There’s been a lot of controversy recently over the acquisition of Oculus (the makers of the Oculus Rift) by Facebook.
It reminds me of this video that IĀ found four years ago.
Occulus VR Headset -> CCP Pilot Ship -> Convert ISK to real money -> Pay to be a flight pilot -> Actually have them control a real ship in space to mine -> OMG
I daydream about the future and I wonder why some people don’t any more. They are too present in what’s happening now. The best part about daydreaming is that you can root part of it into the facts and observations of the now and link it to what may just seem to be within grasp.
People have analysed and scrutinised science fiction for predictions and facts. We have 2001 a Space Odyssey with its flat screens and its pretend gravity. Some aspects of which we’re still waiting on.

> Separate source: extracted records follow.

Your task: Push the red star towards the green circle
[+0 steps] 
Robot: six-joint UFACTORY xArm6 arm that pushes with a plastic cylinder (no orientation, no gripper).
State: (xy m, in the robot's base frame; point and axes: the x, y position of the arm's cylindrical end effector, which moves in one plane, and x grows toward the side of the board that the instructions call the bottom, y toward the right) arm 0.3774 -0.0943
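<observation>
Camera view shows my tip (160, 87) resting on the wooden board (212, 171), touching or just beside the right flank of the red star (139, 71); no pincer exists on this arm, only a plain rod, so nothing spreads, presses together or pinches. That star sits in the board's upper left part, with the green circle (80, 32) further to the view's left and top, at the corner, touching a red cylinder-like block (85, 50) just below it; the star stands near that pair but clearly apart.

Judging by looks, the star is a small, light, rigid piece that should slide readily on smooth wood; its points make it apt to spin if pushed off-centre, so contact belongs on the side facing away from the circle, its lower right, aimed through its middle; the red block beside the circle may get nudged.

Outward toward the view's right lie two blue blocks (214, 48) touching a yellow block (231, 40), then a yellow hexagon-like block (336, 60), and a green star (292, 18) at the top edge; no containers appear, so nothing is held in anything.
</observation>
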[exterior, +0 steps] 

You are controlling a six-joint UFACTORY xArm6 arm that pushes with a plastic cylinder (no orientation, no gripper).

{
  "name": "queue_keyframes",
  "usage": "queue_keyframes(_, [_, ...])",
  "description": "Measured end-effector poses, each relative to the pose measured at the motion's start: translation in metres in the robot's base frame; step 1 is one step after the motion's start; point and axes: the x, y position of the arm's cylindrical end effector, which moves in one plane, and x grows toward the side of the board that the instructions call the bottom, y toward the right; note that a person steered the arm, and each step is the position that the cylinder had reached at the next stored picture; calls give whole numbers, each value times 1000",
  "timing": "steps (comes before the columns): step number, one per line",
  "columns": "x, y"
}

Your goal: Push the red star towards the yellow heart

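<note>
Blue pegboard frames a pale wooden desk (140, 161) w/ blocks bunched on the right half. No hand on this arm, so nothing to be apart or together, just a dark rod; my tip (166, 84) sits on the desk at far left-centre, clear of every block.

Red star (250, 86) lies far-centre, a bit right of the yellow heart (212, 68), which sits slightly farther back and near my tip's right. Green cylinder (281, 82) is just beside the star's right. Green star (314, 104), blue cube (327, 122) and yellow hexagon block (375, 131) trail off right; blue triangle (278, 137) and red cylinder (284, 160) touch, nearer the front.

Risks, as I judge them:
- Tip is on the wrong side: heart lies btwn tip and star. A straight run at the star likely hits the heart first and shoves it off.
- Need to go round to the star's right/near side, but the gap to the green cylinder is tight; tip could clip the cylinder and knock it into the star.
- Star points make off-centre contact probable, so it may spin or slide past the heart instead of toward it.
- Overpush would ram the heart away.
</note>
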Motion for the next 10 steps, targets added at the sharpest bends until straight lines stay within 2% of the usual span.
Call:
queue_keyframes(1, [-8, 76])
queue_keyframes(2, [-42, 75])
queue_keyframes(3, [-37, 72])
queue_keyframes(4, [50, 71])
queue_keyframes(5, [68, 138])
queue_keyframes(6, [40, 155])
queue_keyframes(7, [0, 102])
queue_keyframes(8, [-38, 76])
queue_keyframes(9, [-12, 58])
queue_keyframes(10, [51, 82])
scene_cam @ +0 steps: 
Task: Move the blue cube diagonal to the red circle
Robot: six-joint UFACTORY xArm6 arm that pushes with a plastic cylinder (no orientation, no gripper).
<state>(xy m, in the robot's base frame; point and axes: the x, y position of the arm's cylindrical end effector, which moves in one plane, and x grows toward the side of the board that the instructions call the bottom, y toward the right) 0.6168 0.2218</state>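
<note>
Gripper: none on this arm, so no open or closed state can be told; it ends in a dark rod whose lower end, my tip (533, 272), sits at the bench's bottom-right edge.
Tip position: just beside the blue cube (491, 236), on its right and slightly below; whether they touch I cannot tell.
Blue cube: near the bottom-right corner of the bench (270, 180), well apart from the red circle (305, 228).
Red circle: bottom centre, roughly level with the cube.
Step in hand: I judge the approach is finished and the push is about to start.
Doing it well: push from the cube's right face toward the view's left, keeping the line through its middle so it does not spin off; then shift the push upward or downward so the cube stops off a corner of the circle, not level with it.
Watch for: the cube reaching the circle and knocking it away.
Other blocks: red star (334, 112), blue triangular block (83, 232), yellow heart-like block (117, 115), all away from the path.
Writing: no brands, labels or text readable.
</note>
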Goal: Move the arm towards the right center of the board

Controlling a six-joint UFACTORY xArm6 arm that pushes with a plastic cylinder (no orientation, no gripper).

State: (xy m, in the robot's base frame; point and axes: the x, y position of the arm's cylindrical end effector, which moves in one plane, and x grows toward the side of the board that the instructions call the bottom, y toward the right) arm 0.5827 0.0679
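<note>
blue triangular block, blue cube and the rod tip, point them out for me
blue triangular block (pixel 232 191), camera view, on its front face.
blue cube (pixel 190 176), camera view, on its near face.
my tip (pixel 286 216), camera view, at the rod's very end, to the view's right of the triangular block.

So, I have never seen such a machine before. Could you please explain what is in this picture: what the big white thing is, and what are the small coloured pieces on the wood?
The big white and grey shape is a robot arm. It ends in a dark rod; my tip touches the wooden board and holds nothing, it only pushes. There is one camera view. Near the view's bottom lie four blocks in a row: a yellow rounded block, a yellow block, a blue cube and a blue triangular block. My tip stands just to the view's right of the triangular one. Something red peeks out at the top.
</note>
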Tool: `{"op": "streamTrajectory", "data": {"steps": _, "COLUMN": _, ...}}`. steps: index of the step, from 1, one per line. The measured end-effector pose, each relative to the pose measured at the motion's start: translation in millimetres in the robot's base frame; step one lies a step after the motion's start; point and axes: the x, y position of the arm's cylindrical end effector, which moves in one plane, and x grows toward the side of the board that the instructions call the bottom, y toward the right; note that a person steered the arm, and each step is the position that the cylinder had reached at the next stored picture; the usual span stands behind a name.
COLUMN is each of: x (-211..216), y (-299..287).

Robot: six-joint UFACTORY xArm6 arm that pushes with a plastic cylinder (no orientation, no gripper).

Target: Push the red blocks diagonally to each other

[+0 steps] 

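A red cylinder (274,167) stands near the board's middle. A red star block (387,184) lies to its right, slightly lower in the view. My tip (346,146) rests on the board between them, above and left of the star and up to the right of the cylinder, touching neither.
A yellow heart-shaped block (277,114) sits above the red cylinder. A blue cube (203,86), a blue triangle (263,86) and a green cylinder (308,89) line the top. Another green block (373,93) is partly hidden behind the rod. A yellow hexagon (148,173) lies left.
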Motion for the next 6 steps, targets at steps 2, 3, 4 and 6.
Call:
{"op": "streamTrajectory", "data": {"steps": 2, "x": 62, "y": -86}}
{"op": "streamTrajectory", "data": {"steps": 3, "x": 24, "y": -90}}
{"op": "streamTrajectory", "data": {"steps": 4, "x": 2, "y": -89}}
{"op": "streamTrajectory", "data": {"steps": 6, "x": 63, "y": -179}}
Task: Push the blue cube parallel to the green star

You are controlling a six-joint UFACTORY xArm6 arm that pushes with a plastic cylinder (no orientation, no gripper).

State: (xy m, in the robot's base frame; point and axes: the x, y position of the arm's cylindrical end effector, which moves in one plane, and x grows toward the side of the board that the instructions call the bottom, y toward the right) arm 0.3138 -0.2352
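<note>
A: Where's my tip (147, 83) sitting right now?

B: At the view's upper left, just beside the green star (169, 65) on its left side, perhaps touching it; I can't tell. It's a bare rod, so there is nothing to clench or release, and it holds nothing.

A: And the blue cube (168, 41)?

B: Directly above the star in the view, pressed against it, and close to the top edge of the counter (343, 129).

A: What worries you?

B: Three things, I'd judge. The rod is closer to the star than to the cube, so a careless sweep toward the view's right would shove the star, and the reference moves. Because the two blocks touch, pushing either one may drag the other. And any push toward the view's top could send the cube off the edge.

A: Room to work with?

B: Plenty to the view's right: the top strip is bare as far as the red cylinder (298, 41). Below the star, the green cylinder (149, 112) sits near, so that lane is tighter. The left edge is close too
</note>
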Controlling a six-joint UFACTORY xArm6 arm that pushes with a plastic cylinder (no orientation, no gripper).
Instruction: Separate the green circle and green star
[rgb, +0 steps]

There was Jules Verne, perhaps not strictly seen as science fiction by some but still the use of submarines wasn’t necessarily common. Then there’re tales such as Neuromancer and The Matrix assuming that we’ll all be taken over by the machines or use virtual reality as if it’s real; but what you don’t greatly see, or perhaps no-one is noticing. Is when the virtual reality interacts with the real. It begs the question, what is real? Why isn’t it real just because it’s digital? Physical? Are feelings nought but electrical impulses firing and we’re mimicking this?
I play Eve Online. Bare with me. The premise and role of this game is that you are a person, you fly a ship in space. Your role? Anything you want. It’s open, you’re in a sandbox environment where you can build and destroy and do as you please with money and with goods and services. In fact, it is possible to sustain your subscription to the game by making in-game money to purchase more time cards, however you may have to sink a lot of time into the game to get this far.
It practically emulates life, you (can) have a job and be part of a clan, a corporation. To simplify you can be a trader, a fighter or a miner. It’s being a miner that I’m most interested in with the point I’m trying to make here.
CCP, the company behind Eve Online have started to work with Oculus Rift, this simulation or game allows you to virtually enter a spacecraft within the Eve Online universe. The craft is also directly controlled as opposed to instructed as previously done.
So the thought I had was, what if CCP effectively became a bank. Or at least could trade/buy/sell money like Second Life. In Second Life the name says it all, you’re meant to be able to have a job, create items, goods, clothing, mainly aesthetic items but also script and 3D model items to be traded and sold. It’s entirely possible there are people in the world who make a living being paid working for others in the game or at least selling their virtual goods. Even purchasing land.
I’m saying that if CCP did that, you would have a virtual job, a futuristic job, flying a spacecraft.
I’m not done.
We can bridge this gap. We already use software programming to control real life hardware. There is a virtual jump there to something physical. You create your code and you upload it to your chip, that chip can then send out signals and control hardware. This is a high level concept and there are many details which would need to be ironed out before this would be realistic in what I’m about to suggest.
What if we really mined asteroids and you controlled the mining ship from inside a rendered simulation, or a real-time feed from home using similar or the same controls which you already used inside the game, such as Eve Online ? Perhaps you could pre-configure the commands and route to do the job or you could do it live. Latency issues aside.
Mining asteroids is more than likely really coming. How we actually mine them has yet to be ascertained. Reducing life risk and cost whereby we could control drones to do it would, as I see it, be advantageous. Perhaps we’re already refining the controls and scheme to do it? Perhaps we’re already running the simulations, maybe we’ll be doing it for real within 300 years.